Please copy out each line of the entries in which "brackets" appears.

Information supplied:
::::::
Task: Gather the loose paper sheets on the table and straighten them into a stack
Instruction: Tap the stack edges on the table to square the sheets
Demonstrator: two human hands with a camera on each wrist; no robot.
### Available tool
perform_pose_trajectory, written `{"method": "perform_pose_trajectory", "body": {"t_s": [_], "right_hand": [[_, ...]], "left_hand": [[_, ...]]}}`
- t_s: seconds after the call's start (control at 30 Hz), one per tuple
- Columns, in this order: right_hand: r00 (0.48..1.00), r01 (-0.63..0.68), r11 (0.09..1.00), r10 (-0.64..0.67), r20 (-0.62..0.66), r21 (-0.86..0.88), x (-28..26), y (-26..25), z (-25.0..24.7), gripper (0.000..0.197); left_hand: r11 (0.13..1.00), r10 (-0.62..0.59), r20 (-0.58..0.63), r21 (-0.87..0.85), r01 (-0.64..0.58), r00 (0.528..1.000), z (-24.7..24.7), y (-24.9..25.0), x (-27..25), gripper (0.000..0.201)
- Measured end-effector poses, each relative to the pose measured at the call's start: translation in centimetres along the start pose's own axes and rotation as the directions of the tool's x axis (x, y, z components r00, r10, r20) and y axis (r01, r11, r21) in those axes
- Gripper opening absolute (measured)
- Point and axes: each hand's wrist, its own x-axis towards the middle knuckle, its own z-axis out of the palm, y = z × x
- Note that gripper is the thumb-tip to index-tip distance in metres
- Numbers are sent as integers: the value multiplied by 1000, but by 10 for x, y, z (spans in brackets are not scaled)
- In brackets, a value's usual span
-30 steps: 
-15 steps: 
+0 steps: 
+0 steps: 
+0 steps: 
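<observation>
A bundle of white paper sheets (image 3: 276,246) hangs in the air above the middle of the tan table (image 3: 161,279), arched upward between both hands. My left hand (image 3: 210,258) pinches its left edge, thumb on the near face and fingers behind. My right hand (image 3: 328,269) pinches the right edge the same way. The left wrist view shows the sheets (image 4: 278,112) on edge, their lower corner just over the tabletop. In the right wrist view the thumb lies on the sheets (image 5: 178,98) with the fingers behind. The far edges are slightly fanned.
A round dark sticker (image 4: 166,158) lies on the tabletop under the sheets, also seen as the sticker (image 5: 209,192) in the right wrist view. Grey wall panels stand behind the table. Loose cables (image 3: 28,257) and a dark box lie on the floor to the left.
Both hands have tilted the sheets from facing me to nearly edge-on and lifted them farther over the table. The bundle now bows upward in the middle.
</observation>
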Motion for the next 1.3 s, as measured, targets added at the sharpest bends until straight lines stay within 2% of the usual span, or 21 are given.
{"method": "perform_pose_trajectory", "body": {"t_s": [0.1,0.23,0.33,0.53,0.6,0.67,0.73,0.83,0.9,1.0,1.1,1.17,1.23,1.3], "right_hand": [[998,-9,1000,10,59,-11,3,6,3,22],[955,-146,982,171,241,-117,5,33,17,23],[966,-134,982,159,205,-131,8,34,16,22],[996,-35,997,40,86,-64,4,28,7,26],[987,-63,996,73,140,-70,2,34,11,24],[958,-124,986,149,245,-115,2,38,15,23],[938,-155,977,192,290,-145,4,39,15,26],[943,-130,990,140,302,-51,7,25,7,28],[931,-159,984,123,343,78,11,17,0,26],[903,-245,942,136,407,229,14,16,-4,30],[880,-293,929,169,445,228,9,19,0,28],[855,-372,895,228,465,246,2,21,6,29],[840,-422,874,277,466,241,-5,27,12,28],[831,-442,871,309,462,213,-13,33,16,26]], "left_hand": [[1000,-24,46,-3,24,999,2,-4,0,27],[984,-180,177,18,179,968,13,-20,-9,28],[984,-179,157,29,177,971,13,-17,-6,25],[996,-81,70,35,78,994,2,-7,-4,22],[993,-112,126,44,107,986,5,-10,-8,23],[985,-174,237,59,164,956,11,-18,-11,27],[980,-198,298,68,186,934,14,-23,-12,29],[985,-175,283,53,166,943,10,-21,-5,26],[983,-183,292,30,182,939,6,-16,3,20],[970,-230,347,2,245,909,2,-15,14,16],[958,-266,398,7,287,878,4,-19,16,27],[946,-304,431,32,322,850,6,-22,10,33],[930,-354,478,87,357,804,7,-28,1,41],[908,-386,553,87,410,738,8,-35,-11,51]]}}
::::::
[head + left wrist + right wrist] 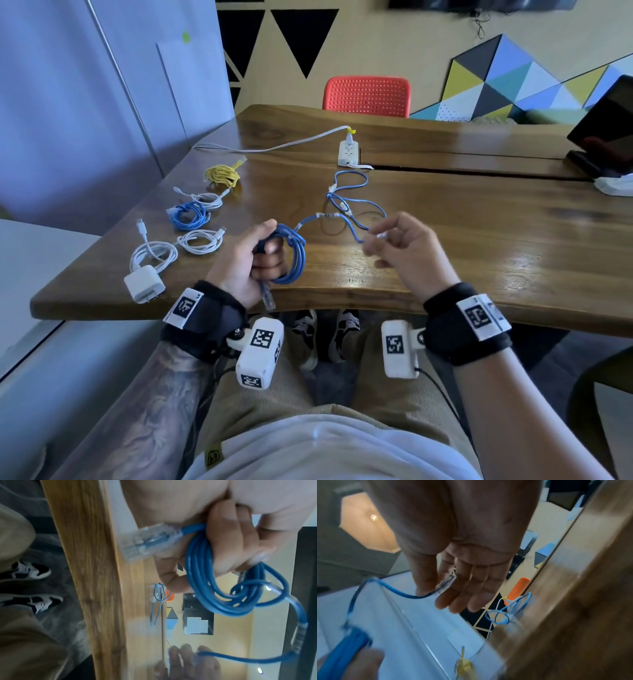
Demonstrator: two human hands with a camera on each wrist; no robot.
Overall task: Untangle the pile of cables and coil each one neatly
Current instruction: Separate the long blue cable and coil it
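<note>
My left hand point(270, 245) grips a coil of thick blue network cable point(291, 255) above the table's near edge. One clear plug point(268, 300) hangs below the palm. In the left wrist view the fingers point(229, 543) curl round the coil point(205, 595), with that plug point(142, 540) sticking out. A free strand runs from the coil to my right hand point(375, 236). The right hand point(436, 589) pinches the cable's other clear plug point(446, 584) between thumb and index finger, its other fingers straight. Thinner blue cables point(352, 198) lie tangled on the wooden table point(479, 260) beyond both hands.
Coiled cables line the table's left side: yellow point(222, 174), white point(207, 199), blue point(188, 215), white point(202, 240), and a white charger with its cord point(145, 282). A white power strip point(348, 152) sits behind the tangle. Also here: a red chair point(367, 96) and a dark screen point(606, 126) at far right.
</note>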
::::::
Result:
- Numbers are sent as integers: the value multiplied by 1000, but by 10 for x, y, z (spans in brackets are not scaled)
- In brackets, a value's usual span

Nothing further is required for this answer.